If this option is selected, the presence of a digital certificate is specified as a rule-triggering criterion in the settings of the newly generated allowing rules for Applications Launch Control. The application will now allow start of programs launched using files with a digital certificate. We recommend this option if you want to allow the start of any applications that are trusted in the operating system.
The check box enables or disables the use of the subject and thumbprint of the file's digital certificate as a criterion for triggering the allowing rules for Applications Launch Control. Selecting this check box lets you specify stricter digital certificate verification conditions.
If this check box is selected, the subject and thumbprint values of the digital certificate of files for which the rules are generated are set as a criterion for triggering the allowing rules for Applications Launch Control. Kaspersky Security for Windows Server will allow applications that are launched using files with the specified thumbprint and digital certificate.
Selecting this check box highly restricts the triggering of allowing rules based on a digital certificate because a thumbprint is a unique identifier of a digital certificate and cannot be forged.
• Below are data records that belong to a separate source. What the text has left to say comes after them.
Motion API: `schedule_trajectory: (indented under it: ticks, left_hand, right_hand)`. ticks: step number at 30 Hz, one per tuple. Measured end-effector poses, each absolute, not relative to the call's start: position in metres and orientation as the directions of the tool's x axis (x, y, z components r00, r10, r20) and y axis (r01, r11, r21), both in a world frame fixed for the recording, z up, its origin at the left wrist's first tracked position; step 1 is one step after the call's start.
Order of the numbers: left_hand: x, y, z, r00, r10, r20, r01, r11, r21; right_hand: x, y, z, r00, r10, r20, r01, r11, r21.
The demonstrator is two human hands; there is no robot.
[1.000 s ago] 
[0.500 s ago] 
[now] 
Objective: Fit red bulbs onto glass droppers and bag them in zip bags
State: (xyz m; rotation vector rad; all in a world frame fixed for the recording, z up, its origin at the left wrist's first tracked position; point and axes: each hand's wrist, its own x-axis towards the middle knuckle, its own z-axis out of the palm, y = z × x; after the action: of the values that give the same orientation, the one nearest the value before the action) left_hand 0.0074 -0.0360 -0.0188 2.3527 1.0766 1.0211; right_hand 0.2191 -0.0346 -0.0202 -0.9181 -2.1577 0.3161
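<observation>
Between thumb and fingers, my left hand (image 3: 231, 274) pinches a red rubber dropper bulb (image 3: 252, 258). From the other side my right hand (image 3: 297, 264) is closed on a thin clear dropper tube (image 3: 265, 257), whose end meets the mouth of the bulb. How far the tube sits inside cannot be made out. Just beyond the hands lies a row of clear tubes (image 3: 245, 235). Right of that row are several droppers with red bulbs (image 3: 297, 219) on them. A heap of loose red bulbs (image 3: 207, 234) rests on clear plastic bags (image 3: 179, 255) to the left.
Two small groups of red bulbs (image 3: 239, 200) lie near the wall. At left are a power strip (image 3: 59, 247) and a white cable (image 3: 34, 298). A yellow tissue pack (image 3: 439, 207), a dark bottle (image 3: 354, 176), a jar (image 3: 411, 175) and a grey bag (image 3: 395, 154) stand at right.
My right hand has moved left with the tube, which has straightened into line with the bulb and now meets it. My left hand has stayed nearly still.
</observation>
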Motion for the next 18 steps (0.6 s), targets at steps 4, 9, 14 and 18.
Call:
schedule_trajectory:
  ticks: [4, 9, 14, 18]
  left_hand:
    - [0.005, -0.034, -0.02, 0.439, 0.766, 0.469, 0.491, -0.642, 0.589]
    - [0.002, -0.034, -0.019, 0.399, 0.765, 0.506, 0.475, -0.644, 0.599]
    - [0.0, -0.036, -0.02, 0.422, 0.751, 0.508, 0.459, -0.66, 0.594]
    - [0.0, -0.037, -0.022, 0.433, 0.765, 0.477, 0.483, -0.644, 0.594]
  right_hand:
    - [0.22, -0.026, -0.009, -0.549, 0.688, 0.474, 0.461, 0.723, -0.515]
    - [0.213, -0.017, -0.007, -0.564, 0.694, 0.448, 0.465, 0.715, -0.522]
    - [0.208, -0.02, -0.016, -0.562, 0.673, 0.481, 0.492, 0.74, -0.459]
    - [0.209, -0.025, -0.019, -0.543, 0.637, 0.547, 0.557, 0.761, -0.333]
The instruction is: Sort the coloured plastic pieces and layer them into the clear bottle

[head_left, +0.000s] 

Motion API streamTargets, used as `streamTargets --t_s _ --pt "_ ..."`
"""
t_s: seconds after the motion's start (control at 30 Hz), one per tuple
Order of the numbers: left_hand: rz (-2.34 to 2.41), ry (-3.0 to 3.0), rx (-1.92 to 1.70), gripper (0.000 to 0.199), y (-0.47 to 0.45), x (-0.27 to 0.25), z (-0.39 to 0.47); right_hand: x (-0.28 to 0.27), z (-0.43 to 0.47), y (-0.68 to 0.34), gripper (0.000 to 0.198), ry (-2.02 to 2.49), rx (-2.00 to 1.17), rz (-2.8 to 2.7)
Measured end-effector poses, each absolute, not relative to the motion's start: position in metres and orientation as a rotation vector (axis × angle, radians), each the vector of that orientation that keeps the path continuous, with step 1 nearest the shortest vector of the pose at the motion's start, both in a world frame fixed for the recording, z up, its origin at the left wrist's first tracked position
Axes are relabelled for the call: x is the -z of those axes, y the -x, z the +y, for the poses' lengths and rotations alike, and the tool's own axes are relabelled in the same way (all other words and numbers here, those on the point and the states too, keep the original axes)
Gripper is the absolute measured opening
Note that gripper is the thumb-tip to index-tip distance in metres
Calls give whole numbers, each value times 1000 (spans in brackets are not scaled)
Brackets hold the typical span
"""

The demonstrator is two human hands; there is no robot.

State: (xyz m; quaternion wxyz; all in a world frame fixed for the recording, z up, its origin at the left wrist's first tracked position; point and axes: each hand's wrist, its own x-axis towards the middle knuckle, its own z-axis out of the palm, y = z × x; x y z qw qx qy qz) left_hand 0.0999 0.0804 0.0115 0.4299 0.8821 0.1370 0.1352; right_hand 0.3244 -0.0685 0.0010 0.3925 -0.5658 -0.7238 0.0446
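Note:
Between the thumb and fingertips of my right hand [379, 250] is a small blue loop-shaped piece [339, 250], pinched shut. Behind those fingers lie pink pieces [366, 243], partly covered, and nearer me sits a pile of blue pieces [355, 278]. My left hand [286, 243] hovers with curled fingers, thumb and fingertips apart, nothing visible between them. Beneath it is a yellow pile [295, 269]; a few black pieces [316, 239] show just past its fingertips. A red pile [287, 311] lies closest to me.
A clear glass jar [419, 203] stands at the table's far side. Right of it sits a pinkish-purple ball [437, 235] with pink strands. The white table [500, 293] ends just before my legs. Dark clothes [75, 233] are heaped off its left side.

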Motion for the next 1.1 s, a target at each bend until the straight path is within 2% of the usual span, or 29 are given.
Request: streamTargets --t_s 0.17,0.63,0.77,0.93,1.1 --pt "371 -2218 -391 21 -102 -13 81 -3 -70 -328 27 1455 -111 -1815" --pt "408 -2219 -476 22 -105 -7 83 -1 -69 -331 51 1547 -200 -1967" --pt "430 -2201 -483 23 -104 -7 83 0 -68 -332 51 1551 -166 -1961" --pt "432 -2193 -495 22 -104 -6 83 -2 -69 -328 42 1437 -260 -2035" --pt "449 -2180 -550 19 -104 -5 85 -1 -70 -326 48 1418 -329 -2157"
If this check box is cleared, the existence of any digital certificate that is trusted in the operating system is set as a criterion for triggering the allowing rules for Applications Launch Control.
This check box is active if the Use digital certificate option is selected.
This is a drop-down list that allows you to select the criterion for triggering an allowing rule for Applications Launch Control if the file used to generate the rule, has no digital certificate.
SHA256 hash. The checksum of the file used to generate the rule is set as a criterion for triggering the allowing rule for Applications Launch Control. The application will allow start of programs launched using files with the specified checksum.
path to file. The path to the file used to generate the rule is set as a criterion for triggering the allowing rule for Applications Launch Control. The application will now allow start of programs launched using files located in the folders specified in the Create allowing rules for applications from the folders table in the Settings section.
If this option is selected, the checksum of the file used to generate the rule is specified as a rule-triggering criterion in the settings of the newly generated allowing rules for Applications Launch Control. The application will allow start of programs launched using files with the specified checksum.
We recommend this option for cases when the generated rules must achieve the highest level of security: a SHA256 checksum may be used as a unique file ID. Using a SHA256 checksum as a rule-triggering criterion restricts the rule usage scope to one file.